**WHAT TO DO:**
Go through the lines below and copy each one that holds the string "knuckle".

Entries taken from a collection
Start of Block
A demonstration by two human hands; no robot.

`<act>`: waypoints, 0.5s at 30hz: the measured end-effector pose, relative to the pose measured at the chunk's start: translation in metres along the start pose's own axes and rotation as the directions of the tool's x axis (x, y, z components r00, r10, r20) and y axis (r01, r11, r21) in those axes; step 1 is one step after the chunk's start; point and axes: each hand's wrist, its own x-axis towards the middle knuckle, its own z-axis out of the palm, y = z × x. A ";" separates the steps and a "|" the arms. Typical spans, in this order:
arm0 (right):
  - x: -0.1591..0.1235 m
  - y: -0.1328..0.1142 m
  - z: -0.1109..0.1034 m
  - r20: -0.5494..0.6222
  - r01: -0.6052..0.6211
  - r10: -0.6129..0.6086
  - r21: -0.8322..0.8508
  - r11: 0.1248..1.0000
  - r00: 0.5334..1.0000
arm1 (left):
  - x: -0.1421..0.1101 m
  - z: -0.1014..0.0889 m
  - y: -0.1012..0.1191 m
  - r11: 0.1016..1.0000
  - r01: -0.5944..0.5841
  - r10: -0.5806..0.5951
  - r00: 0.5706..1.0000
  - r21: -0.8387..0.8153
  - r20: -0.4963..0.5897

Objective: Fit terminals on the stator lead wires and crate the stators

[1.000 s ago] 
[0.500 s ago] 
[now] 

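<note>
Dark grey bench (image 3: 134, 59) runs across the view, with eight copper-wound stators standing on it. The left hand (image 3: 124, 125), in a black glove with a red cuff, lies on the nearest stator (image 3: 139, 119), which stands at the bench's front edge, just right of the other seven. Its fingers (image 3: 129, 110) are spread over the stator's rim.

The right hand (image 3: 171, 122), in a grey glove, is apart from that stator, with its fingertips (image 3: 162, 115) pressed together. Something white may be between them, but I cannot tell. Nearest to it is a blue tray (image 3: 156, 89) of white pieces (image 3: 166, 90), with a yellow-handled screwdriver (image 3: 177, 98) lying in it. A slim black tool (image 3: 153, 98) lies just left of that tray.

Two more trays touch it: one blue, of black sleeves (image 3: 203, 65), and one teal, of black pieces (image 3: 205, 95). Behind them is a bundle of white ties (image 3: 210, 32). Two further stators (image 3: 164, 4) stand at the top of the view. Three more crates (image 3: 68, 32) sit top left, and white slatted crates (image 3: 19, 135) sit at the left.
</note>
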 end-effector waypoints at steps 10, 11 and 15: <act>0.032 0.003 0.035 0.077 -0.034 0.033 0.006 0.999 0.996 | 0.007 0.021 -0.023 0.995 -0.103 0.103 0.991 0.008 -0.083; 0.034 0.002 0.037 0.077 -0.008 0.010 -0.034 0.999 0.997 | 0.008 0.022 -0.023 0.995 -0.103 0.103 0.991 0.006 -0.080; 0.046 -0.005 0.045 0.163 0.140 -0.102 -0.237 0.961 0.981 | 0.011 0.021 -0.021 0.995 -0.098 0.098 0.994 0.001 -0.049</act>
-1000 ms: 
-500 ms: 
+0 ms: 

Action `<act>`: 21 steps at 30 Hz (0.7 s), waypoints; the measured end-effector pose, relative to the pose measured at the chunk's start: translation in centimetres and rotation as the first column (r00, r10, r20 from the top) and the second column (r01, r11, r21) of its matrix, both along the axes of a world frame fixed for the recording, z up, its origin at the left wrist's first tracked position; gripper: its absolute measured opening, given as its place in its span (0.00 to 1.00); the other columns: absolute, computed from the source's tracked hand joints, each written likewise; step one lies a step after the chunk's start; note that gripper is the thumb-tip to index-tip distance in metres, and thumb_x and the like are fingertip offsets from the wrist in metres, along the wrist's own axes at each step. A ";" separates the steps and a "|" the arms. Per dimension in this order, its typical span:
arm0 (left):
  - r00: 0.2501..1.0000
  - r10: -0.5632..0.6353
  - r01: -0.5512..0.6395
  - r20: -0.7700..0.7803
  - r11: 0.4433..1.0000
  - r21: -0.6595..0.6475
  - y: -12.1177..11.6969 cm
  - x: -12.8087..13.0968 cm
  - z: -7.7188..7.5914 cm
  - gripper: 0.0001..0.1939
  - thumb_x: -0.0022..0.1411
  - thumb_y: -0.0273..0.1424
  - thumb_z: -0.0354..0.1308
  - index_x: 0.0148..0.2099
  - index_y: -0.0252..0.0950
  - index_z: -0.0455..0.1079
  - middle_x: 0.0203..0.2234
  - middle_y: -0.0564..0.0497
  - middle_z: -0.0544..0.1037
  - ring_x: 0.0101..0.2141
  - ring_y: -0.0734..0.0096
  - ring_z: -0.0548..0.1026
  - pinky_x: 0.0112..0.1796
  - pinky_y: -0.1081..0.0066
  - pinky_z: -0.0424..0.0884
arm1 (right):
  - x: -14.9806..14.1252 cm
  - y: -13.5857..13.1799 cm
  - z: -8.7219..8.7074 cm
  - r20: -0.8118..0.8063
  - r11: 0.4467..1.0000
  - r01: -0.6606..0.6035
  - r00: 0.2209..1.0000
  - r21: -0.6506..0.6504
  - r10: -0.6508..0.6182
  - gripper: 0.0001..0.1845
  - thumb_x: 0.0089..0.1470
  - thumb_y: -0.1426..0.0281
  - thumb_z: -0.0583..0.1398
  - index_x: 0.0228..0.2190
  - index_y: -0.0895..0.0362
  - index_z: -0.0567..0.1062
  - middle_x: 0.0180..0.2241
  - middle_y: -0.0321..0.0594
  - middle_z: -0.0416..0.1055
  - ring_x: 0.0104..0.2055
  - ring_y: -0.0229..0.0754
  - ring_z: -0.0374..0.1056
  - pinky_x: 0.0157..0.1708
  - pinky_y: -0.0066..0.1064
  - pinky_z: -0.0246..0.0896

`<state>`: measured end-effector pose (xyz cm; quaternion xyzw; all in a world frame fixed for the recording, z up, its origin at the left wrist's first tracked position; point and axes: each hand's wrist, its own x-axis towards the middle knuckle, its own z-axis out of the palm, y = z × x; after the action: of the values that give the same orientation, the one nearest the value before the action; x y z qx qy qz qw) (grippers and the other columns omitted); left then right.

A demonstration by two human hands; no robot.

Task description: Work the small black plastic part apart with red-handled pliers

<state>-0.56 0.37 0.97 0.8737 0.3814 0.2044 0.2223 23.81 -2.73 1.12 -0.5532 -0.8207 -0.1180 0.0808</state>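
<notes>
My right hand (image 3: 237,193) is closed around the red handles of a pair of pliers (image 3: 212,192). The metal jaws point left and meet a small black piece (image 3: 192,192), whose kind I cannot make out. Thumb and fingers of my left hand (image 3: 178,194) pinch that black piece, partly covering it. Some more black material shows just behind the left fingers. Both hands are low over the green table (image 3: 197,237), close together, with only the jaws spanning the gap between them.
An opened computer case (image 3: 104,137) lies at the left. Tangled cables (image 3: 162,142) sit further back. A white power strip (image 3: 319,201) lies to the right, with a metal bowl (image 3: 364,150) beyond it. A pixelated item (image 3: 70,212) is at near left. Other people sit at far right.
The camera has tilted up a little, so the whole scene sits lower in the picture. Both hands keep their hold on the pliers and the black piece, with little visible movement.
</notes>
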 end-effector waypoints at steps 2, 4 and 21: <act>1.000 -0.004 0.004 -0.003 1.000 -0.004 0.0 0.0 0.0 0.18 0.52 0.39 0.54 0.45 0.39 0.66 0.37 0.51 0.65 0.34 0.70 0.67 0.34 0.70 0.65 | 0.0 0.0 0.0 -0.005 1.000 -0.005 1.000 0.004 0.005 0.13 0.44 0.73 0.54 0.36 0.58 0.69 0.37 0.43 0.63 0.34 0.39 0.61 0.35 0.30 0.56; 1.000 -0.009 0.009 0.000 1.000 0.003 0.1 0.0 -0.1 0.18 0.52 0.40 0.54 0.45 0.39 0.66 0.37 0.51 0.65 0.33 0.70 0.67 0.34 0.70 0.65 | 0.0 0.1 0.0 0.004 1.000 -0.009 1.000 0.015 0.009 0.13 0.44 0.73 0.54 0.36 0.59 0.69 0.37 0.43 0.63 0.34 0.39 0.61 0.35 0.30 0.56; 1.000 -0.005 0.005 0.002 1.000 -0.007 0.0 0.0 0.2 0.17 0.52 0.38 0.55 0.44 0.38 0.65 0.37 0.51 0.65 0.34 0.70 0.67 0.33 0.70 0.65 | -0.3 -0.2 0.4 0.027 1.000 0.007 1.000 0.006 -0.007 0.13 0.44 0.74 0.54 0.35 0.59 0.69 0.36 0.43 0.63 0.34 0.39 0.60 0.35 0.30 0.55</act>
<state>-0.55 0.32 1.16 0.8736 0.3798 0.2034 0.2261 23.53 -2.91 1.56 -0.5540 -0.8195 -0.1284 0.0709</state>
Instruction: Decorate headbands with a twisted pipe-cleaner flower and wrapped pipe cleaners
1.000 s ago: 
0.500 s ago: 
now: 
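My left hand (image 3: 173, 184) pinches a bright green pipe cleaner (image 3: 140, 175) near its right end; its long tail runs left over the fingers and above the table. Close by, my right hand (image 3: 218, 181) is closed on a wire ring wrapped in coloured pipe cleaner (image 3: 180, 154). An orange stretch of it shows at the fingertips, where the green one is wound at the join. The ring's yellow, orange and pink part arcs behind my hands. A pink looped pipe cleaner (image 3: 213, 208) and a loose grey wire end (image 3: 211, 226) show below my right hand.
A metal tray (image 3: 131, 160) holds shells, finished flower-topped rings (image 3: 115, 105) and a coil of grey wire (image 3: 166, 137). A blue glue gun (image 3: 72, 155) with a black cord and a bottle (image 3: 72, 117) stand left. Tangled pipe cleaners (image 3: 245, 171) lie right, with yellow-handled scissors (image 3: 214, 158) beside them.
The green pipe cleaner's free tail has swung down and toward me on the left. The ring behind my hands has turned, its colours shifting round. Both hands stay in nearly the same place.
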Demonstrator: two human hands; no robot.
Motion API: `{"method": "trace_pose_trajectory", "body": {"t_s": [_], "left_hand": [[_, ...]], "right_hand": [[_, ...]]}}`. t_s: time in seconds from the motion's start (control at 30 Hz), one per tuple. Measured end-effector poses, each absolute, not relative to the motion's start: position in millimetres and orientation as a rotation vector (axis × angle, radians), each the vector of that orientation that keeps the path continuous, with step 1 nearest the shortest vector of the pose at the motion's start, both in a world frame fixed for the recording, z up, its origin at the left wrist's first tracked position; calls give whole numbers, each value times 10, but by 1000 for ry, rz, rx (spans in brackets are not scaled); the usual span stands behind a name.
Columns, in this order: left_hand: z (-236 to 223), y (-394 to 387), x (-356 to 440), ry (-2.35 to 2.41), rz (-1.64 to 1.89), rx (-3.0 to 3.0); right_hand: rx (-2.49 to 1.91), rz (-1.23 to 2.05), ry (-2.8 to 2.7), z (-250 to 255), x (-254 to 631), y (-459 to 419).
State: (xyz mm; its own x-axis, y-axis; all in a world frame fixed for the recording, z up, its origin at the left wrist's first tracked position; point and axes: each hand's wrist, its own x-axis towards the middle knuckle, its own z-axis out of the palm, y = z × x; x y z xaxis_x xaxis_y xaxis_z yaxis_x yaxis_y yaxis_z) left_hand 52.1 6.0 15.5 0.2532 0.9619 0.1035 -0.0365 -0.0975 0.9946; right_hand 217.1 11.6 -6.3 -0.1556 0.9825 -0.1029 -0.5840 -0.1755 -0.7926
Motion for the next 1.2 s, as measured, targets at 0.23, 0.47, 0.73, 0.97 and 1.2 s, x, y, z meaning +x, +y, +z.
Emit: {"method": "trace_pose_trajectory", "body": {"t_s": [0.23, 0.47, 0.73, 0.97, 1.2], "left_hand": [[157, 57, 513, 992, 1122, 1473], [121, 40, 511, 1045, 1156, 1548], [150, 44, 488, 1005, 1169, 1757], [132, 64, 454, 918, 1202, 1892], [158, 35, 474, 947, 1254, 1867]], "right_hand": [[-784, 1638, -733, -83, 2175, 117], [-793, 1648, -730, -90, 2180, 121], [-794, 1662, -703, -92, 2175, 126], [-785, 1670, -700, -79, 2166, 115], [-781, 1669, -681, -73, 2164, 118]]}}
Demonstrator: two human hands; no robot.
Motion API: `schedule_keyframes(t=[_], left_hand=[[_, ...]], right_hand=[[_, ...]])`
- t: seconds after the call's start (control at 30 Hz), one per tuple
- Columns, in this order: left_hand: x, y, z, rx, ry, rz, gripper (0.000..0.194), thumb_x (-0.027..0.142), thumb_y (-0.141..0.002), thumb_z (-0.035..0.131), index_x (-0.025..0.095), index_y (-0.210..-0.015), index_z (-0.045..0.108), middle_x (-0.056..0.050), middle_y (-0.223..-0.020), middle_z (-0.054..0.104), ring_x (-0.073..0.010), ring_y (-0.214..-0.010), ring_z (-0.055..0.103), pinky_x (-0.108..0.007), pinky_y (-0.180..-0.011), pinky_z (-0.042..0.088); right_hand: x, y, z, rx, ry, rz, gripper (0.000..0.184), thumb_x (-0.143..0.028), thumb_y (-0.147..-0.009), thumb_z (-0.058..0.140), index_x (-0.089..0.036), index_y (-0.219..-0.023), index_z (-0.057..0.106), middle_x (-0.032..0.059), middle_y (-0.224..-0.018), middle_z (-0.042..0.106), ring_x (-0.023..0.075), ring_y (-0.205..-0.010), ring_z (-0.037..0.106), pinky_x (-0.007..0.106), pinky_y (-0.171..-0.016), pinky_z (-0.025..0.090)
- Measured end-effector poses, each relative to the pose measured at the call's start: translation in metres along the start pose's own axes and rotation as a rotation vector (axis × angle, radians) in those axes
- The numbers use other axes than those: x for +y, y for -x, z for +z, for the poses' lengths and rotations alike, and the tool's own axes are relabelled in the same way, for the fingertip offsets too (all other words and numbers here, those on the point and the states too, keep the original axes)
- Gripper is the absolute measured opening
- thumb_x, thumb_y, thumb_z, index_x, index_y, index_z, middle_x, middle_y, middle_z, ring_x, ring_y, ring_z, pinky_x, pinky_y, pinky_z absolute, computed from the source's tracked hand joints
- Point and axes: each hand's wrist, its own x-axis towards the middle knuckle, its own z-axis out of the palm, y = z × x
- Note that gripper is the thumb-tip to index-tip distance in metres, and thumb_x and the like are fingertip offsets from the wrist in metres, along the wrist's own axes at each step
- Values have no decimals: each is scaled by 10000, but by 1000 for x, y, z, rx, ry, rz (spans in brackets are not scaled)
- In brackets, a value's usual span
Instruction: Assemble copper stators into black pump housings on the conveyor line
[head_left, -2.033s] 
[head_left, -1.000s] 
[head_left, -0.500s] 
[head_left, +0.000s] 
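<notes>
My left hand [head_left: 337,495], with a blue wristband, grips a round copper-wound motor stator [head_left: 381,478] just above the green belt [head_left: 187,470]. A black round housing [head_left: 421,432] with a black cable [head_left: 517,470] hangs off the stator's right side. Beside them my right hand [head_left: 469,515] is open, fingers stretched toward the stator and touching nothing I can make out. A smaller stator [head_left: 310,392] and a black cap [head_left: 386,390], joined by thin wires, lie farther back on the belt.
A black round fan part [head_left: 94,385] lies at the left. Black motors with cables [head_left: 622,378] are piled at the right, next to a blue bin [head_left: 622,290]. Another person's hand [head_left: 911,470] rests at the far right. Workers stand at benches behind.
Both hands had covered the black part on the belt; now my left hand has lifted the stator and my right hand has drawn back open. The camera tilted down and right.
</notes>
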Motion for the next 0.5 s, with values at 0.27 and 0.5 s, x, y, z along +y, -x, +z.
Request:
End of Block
**ANSWER TO THE EXERCISE:**
`<act>`: waypoints, 0.5s at 30hz: the measured end-effector pose, relative to the pose measured at the chunk's start: translation in metres along the start pose's own axes and rotation as the directions of the tool's x axis (x, y, z components r00, r10, r20) and y axis (r01, r11, r21) in those axes; step 1 is one step after the chunk's start; point and axes: each hand's wrist, its own x-axis towards the middle knuckle, its own z-axis out of the palm, y = z × x. A ";" separates the steps and a "|" the arms. Typical spans, in this order:
`<state>`: measured end-effector pose (xyz cm; quaternion xyzw; all in a world frame fixed for the recording, z up, its origin at the left wrist's first tracked position; point and axes: each hand's wrist, its own x-axis towards the middle knuckle, its own z-axis out of the palm, y = z × x; after the action: of the values that give the same orientation, the one nearest the value before the action; x y z qx qy qz qw) (grippers and the other columns omitted); left then right.
State: (xyz mm; its own x-axis, y-axis; all in a world frame fixed for the recording, z up, its origin at the left wrist's first tracked position; point and axes: each hand's wrist, its own x-axis towards the middle knuckle, its own z-axis out of the palm, y = z × x; x y z xaxis_x xaxis_y xaxis_z yaxis_x yaxis_y yaxis_z) left_hand 52.1 6.0 15.5 0.2532 0.9619 0.1035 -0.0365 -0.0975 0.9946; right_hand 217.1 11.6 -6.3 -0.1556 0.9825 -0.1029 -0.5840 -0.1755 -0.7926
- Point and axes: each hand's wrist, its own x-axis towards the middle knuckle, its own z-axis out of the palm, y = z × x

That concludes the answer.